Drawing a Line on the Pink Axis

Hi everyone,

This seems like a pretty basic problem, but I can’t find anything that references how to automatically draw a line on the “pink” axis…meaning the 45 degree angle between the green and blue axis. I know you can hold down the right arrow to lock onto the red axis when drawing a line, and then the left arrow for the green axis. Is there a keystroke to lock onto that pink 45 degree axis?

Thanks for any help.

The “pink” axis as you call it isn’t an axis. The magenta inference lines indicate parallel or perpendicular to an existing, usually off-axis edge or guideline.

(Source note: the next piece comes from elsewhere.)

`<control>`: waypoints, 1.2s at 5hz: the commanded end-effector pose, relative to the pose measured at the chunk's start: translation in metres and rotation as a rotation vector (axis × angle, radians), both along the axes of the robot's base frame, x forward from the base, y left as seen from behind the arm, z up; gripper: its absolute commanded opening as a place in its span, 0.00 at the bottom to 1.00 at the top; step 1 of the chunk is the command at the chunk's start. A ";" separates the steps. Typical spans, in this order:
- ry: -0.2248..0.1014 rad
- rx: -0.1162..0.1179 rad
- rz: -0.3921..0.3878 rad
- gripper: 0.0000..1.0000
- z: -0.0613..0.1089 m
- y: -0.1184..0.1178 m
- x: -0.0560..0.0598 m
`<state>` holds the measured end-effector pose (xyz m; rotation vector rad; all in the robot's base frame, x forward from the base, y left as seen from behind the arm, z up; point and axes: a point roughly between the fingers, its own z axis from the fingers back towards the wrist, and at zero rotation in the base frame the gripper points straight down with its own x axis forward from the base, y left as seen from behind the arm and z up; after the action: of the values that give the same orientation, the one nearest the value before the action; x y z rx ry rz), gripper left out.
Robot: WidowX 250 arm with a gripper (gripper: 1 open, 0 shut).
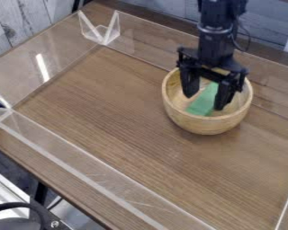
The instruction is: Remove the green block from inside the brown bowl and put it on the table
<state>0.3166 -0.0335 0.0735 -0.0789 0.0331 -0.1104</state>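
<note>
Green block (207, 101): lies inside the brown bowl (208, 119), tilted against the inner wall, not yet out on the tabletop (111, 126).
Block's long axis: runs from near-left to far-right inside the bowl — roughly across the line between the two fingers, as far as this view shows.
End effector (211, 88): points straight down over the bowl, fingers spread wide, one to each side of the block; it pinches nothing.
Block relative to end effector: directly beneath and between the fingertips, a little nearer the camera than the wrist; I cannot tell whether either finger touches it.
Bowl's place: right side of the tabletop, toward the far edge, well apart from the clear walls on the left and near sides.
Step in hand, as I judge it: the grasp is not made — the fingers must go down around the block's narrow sides and close before any lift.
Risk: the block leans on a curved wall, so a closing finger may push it aside rather than seat on it.
Count: one green block, one brown bowl, one arm with one end effector.
</note>
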 end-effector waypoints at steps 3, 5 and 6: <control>-0.045 -0.006 0.013 1.00 -0.004 0.002 0.016; -0.038 -0.004 0.019 0.00 -0.013 0.003 0.021; -0.041 -0.005 0.020 0.00 -0.012 0.003 0.021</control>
<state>0.3267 -0.0309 0.0448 -0.0805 0.0524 -0.0949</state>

You can draw an edge and rotate it to 45° or you can draw an edge in the green direction and then draw another one from the end of the first in the blue direction making it the same length as the first. Then complete the triangle. The last edge will be at 45° to both the green and blue axes. There are other ways such as drawing the diagonal of a square or moving the end of an edge to get the edge to the 45° angle.

Thank you Dave. So just to clarify, there isn’t a keystroke to lock onto that 45 degree angle. It’s just frustrating because sometimes my drawing line locks onto the magenta and sometimes it disappears. I can always use the workarounds like you suggested. Again thank you

No. There isn’t a keystroke for that.

I think it just requires getting used to the inferencing system. That takes practice.

They aren’t really work arounds. Remember you’re working in a 2D representation of a
3D space. There are sixteen 45° directions from the origin. You have to do something to tell SketchUp which direction you’re intending.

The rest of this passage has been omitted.